Case study · 2024
Yukti: a workable, end-to-end RAG stack
A complete RAG application built to be understood: ingestion, embeddings, retrieval, an evaluation harness, and a UI. Small enough to read, real enough to deploy.
Author · Maintainer
Stack
Python · FastAPI · ARQ · Unstructured.io · Docling · pgvector · Qdrant · LiteLLM · Vite · React · Tailwind · Docker
Outcomes
- End-to-end reference implementation people can clone, read, and ship from.
- Companion frontend and backend repos kept intentionally small so the architecture is the documentation.

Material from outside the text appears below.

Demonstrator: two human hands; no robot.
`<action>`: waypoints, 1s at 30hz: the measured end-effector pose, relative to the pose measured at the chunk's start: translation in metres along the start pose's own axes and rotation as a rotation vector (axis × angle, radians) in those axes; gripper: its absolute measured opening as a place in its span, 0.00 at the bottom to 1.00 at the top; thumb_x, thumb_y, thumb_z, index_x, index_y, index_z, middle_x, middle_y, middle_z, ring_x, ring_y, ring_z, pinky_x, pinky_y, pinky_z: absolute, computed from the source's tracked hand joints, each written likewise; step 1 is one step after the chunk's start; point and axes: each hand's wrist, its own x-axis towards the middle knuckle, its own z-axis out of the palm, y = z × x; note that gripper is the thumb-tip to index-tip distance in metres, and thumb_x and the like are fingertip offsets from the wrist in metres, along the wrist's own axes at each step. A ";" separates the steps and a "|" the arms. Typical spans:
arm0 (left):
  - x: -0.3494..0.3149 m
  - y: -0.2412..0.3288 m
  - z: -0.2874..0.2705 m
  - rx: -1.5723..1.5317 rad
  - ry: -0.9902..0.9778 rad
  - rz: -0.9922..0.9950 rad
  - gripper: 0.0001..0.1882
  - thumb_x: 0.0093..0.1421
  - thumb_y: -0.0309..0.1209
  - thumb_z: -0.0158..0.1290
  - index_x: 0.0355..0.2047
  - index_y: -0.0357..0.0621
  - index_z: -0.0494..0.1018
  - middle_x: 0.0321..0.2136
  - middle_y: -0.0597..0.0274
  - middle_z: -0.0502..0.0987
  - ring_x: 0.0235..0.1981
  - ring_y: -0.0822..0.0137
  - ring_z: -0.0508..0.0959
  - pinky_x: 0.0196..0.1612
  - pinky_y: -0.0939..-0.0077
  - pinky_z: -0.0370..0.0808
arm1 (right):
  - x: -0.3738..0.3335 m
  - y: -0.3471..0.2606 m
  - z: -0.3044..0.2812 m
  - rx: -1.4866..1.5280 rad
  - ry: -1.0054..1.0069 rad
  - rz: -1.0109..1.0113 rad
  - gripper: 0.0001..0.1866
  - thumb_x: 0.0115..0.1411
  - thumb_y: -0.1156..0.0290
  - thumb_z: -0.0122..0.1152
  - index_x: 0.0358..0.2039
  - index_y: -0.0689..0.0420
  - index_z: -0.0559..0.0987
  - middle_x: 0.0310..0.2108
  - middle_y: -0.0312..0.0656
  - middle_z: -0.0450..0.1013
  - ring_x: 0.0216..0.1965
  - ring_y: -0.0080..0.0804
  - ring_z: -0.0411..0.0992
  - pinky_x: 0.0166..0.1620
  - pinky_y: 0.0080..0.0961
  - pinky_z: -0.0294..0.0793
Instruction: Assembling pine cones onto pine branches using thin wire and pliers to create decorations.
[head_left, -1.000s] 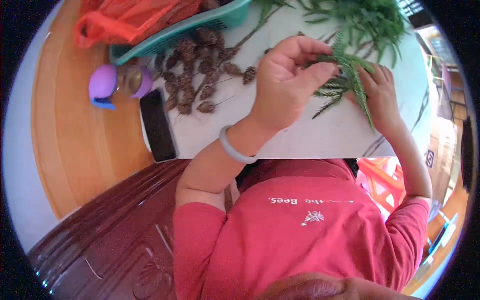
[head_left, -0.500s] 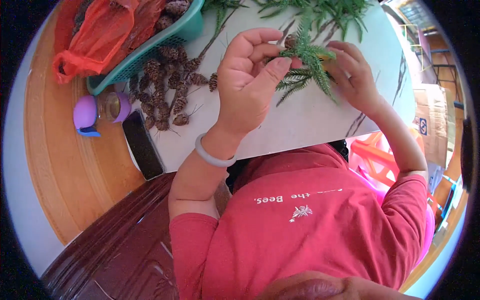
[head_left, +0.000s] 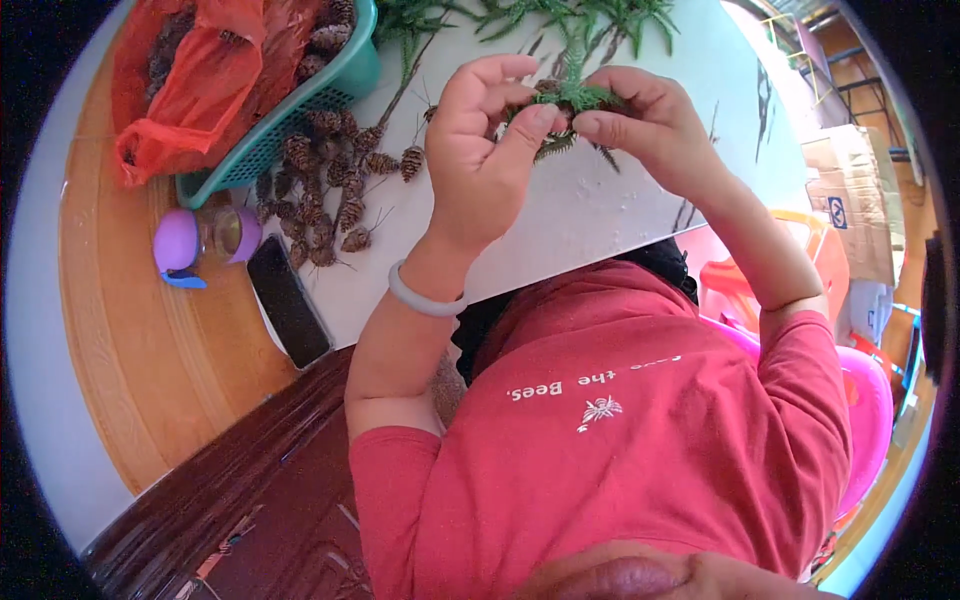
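Both hands are raised over the white table, gripping a green artificial pine sprig [head_left: 572, 90] between them. My left hand [head_left: 490, 135] pinches its left side between thumb and fingers, with a pale bangle on that wrist. Thumb and bent fingers of my right hand [head_left: 650, 125] close on the right side of the sprig. A brown pine cone shows only in part among the needles, mostly covered by the fingers. Loose pine cones [head_left: 322, 190] lie in a heap on the table to the left of my left hand.
A green plastic basket [head_left: 225, 165] with pine cones and a red mesh bag [head_left: 190, 100] stands at the far left. More green sprigs [head_left: 520, 12] lie along the back. A black phone [head_left: 288, 300] and a purple-capped jar [head_left: 225, 235] are near the table's left edge.
My right hand has moved left and closed on the sprig, which now sits lower between both hands, its needles more covered. The view has shifted slightly.
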 end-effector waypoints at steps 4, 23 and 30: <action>-0.011 0.005 0.002 -0.090 -0.055 -0.096 0.14 0.54 0.20 0.47 0.42 0.34 0.62 0.25 0.59 0.73 0.26 0.75 0.72 0.30 0.85 0.69 | -0.015 0.003 0.010 -0.055 0.078 -0.082 0.08 0.52 0.73 0.57 0.31 0.62 0.73 0.22 0.28 0.66 0.24 0.12 0.61 0.26 0.11 0.60; 0.018 0.009 0.244 -0.237 -0.217 -0.202 0.22 0.53 0.24 0.51 0.47 0.33 0.59 0.24 0.59 0.72 0.19 0.75 0.68 0.24 0.86 0.65 | -0.153 0.002 -0.200 -0.575 0.335 -0.383 0.09 0.47 0.68 0.59 0.23 0.60 0.71 0.21 0.46 0.68 0.24 0.47 0.67 0.26 0.33 0.66; 0.019 0.012 0.309 0.119 -0.267 -0.018 0.20 0.56 0.26 0.48 0.47 0.33 0.59 0.30 0.56 0.74 0.29 0.68 0.73 0.37 0.78 0.69 | -0.214 -0.011 -0.269 -0.575 0.369 -0.323 0.10 0.47 0.68 0.60 0.22 0.61 0.71 0.19 0.46 0.67 0.21 0.43 0.65 0.25 0.29 0.65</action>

- Multi-tenant RAG framework with semantic chunking, multi-LLM eval harness, and a real operator console.
What I owned
Architecture, code, docs, and review. Yukti is a deliberately small RAG application; its job is to be readable end-to-end so someone can understand what a production RAG system actually looks like (and not just the part the framework demo shows).
What shipped
A FastAPI-based backend that handles document ingestion, chunking, embedding, retrieval, and answer synthesis; a Next.js frontend that consumes the same API; and the connective tissue (Docker, env, eval scripts) you’d need to actually run it. The split between yukti and yukti-frontend keeps each repo focused.
Lessons
Most “RAG frameworks” are actually opinions hiding as APIs. The fastest way to teach RAG is to show the whole loop in code small enough to fit in your head, and then let people swap pieces out one at a time as they outgrow the defaults.